Can Ehlers Danlos Syndrome Cause Miscarriage?

Yes, EDS (Ehlers Danlos Syndrome) causes miscarriage in severe cases.

Ehlers-Danlos syndrome (EDS) is a group of rare genetic conditions that affect connective tissue, responsible for providing strength and structure to the skin, blood vessels, joints, and various organs in the entire body, including the reproductive organs.

EDS is a rare condition that is usually caused by a mutation in the Ehlers-Danlos gene that causes the connective tissue to be damaged. Furthermore, in addition to the typical symptoms of tight skin and too mobile joints, persons with EDS may also encounter difficulties during conception and childbirth.

Fertility and EDS

Depending on the kind and degree of the disease, EDS might negatively influence reproductive ability. Some patients may have difficulty conceiving; however, others may not have any problems with conception. An online poll conducted by the Ehlers-Danlos National Foundation found that 43.3 percent of the 1,352 respondents had experienced infertility.

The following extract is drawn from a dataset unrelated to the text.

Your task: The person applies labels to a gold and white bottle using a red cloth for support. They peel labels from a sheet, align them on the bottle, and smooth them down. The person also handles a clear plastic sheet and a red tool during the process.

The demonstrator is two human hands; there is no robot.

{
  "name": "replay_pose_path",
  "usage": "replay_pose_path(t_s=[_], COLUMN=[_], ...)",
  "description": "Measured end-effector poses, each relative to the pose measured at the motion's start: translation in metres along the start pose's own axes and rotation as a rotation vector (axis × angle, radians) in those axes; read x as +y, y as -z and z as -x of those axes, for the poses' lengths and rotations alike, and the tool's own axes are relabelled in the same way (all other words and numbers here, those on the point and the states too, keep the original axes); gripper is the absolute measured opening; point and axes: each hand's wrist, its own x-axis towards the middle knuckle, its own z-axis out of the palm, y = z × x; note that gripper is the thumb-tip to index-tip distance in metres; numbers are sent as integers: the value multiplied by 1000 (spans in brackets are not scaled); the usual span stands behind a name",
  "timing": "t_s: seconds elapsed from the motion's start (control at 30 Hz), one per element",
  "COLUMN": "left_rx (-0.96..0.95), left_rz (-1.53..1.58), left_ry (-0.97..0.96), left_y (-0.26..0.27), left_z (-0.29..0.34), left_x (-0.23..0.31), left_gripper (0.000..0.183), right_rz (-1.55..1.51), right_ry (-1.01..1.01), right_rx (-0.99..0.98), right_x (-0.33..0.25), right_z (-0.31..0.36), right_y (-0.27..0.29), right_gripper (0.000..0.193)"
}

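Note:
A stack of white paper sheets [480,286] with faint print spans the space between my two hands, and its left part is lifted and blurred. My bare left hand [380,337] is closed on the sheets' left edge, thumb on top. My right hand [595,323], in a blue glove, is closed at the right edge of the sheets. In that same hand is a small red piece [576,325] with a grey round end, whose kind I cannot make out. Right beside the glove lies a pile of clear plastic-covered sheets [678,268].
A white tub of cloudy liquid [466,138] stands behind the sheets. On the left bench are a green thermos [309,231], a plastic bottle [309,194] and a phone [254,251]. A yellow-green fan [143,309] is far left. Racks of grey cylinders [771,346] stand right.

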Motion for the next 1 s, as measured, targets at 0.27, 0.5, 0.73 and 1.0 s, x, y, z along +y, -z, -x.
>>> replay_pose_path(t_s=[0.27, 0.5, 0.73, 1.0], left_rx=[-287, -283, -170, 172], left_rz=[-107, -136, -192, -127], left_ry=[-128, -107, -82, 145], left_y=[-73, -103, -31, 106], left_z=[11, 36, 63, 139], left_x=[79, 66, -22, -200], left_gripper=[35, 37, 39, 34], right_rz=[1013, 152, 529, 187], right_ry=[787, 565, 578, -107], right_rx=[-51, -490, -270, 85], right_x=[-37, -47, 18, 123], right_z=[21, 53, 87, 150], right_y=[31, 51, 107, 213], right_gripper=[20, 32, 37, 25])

When EDS patients have fertility concerns, assisted reproduction through in vitro fertilization with pre-implantation genetic testing may be a viable alternative. This option should only be considered after a thorough discussion with a genetic counselor, gynecologist, and other healthcare team members about the likelihood of successful implantation, a full-term pregnancy, and any potential complications during pregnancy and childbirth, among other factors.

Pregnancy and the Development of EDS

Women suffering from EDS have a higher incidence of gynecological disorders than the general population, owing to damage to the connective tissue that supports the reproductive organs. Depending on the type of EDS, the severity of the problems may be different. The following are examples of gynecological problems that are frequently reported:

  • Menorrhagia (menstrual hemorrhage) (heavy menstrual bleeding)
  • Spotting between menstrual periods.
  • Severe dysmenorrhea (menstrual cramps) (menstrual cramps)
  • Dyspareunia is a state of being unable to think clearly (painful intercourse)
  • Severe pelvic discomfort

Pregnancy-associated complications

Complications related to pregnancy have been described in EDS patients, and these include miscarriage, ectopic pregnancies (pregnancy outside of the uterus), and premature birth. Patients with EDS are at a higher risk of having a preterm delivery or having an abortion too late. Breast alterations are frequent during pregnancy as a result of the hormonal changes that occur. As a result, women with EDS may require additional breast support to manage breast alterations and avoid harm due to flexible skin.

The following are the most often reported post-partum problems in EDS patients:

  • Intestinal wall or blood vascular rupture are also possible outcomes.
  • Delay in the healing of wounds
  • Decrease in muscular tone in the uterus (uterine atony)
  • Prolapse of the pelvic organs as a result of weakened muscles
  • Severe bruising and bleeding
  • Thrombosis of the deep veins
  • Musculoskeletal problems and injuries

It is usually recommended to have a cesarean section to avoid the additional stress of a vaginal birth on the joints and skin, which can exacerbate the symptoms of EDS.

Pregnancy and obstetric care of EDS

Family counseling is essential in order to comprehend the potential consequences of EDS on pregnancy fully. The result of maintaining a healthy lifestyle and having frequent health checks performed to track the advancement of the pregnancy cannot be overstated. Also advised is that patients work with their healthcare team to build a sound birth plan. A comprehensive plan should include recommendations for how to protect the skin and joints while giving birth. The birth plan must be made available to all caregivers and members of the delivery team, including midwives if applicable, as soon as possible.